Mirit Fromovich, Tamar Meshulum (Cadence Design Systems)
Cache-coherent interconnect is a high-risk area
The ARM® AMBA® 4 Coherency Extension (ACE™) specification was officially published more than a year ago. The main driver for the ACE spec is the need to support hardware-managed cache coherency, to satisfy the growing market demand for more performance with less power consumption in today’s multi-core systems-on-chips (SoCs).
Cache-coherent interconnect is the key component in any ACE-based SoC. The interconnect plays the role of the coherency manager; for example, the interconnect needs to snoop the right master, calculate the appropriate response, and make sure it returns the correct data. Some interconnects might include more complex operations , for instance speculative fetches to save time, or utilize a snoop filter to prevent unnecessary accesses to processors that might not be sharing data.
Designing a cache-coherent interconnect that will provide the best performance while implementing the complex capabilities needed for cache coherency is extremely difficult; however, verifying it is even more difficult.
Full UVM Environment for CCI-400
This paper will focus on building a Universal Verification Methodology (UVM) based verification environment that will help you verify an ACE-based interconnect. We will use ARM CoreLink™ CCI-400 as the design under test (DUT) in order to demonstrate all the necessary steps that are required to confidently sign off that your design was verified.

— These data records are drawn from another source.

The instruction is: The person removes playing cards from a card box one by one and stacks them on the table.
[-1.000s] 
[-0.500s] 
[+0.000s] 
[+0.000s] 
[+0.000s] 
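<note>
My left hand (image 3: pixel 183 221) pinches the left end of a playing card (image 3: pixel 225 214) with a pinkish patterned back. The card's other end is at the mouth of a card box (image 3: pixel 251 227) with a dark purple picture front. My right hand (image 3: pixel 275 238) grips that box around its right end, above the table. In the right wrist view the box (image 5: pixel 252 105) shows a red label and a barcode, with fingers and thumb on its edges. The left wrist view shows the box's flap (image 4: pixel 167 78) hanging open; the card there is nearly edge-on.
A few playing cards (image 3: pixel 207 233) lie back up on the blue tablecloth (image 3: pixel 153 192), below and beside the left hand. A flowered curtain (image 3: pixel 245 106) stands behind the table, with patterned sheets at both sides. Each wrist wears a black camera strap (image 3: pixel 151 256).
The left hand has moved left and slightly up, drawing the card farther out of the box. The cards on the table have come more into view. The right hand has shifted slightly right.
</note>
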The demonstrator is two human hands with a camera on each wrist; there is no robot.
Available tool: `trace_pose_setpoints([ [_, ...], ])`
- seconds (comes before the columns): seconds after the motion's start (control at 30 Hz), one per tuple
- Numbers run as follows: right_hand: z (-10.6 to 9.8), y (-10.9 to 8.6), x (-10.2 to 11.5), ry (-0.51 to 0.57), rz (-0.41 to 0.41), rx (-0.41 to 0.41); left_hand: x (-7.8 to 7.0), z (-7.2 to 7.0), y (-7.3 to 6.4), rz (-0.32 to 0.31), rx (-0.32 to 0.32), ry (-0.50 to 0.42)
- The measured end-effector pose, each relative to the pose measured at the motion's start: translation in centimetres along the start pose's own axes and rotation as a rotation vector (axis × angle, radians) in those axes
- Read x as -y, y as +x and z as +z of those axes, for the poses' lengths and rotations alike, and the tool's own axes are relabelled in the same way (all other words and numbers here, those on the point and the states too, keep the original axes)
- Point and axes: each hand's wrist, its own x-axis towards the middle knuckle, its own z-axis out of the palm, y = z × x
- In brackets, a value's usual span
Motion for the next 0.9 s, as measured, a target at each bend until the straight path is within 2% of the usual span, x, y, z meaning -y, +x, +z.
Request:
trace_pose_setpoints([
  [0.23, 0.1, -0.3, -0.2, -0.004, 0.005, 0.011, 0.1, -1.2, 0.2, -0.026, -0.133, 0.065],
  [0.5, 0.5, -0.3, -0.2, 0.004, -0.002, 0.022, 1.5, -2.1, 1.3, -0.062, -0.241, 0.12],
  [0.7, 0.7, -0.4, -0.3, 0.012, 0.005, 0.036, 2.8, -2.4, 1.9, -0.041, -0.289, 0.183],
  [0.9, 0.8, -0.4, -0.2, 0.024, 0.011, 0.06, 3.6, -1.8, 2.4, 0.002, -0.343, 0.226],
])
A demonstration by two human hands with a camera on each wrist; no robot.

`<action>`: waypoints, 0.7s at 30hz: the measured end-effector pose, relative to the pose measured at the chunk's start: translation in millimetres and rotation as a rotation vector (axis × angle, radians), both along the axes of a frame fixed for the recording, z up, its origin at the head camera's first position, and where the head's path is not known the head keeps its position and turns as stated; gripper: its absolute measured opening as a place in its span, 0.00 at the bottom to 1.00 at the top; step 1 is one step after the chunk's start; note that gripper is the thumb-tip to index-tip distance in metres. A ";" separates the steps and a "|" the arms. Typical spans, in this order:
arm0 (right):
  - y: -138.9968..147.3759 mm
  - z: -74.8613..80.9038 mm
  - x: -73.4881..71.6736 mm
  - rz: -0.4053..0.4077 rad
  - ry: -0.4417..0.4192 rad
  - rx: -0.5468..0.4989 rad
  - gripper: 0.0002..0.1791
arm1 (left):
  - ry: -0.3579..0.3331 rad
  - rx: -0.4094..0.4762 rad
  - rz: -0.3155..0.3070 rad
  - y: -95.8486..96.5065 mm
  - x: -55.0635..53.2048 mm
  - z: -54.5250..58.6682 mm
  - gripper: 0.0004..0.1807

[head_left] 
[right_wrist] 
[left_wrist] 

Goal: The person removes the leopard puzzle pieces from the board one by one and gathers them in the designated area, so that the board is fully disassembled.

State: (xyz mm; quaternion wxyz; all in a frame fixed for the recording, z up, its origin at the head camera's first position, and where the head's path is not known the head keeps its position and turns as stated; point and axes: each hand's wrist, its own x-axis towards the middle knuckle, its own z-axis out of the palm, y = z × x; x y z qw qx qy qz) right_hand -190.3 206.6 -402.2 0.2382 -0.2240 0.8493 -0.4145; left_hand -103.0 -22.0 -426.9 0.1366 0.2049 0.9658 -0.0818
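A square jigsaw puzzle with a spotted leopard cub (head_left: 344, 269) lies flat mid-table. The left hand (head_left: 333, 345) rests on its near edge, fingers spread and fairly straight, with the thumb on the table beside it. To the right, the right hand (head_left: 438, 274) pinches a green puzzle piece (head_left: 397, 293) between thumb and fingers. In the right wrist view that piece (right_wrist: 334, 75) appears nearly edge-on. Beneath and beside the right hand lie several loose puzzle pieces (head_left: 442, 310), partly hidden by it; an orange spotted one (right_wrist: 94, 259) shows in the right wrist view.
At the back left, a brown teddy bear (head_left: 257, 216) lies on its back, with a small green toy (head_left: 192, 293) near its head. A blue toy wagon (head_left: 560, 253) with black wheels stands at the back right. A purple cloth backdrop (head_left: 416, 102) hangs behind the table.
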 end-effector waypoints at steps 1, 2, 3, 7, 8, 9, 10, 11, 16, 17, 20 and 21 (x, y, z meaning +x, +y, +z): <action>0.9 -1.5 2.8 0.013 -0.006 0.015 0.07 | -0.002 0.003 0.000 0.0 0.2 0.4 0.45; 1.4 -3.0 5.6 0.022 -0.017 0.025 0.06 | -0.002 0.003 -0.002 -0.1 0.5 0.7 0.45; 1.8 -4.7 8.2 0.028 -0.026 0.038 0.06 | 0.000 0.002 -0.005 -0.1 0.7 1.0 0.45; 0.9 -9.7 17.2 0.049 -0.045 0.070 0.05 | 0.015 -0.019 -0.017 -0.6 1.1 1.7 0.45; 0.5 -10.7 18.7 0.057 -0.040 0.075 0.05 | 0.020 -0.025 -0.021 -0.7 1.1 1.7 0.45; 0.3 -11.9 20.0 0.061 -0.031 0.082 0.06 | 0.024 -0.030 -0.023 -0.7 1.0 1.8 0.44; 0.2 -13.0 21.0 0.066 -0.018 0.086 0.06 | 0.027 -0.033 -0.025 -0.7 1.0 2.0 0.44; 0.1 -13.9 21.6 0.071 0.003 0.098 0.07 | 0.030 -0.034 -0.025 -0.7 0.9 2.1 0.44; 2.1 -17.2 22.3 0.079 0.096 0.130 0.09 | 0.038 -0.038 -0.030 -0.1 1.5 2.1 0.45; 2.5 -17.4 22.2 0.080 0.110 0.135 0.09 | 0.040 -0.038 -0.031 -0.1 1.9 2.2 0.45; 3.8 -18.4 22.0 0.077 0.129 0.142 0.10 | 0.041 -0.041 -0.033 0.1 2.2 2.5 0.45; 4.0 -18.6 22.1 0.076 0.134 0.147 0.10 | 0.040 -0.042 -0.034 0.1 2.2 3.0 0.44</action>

CCI-400 is the first Cache Coherent Interconnect developed by ARM. It supports two fully cache coherent ACE compliant masters (like the ARM Cortex™-A15 and A7) and three I/O Coherent ACE-Lite slaves (like the ARM Mali™-T604). The ACE-Lite interfaces support distributed virtual memory (DVM) to enable connectivity of memory management units (MMUs). The masters can communicate through the CCI -400 with three ACE-Lite compliant slaves.
The first question that probably will come up when starting a new verification project is which methodology should the team use? The industry made a decision to align on the UVM methodology due to its many benefits, like ease of use, large system support (scalability), block-to-system vertical reuse, integration-ready components, and more, but how can all of these powerful UVM features help us with the challenges of verifying a cache -coherent interconnect?
In this paper, we review the key UVM components in the CCI-400 verification environment and emphasize how we can leverage the UVM methodology to address the verification challenges the ACE specification brings with it.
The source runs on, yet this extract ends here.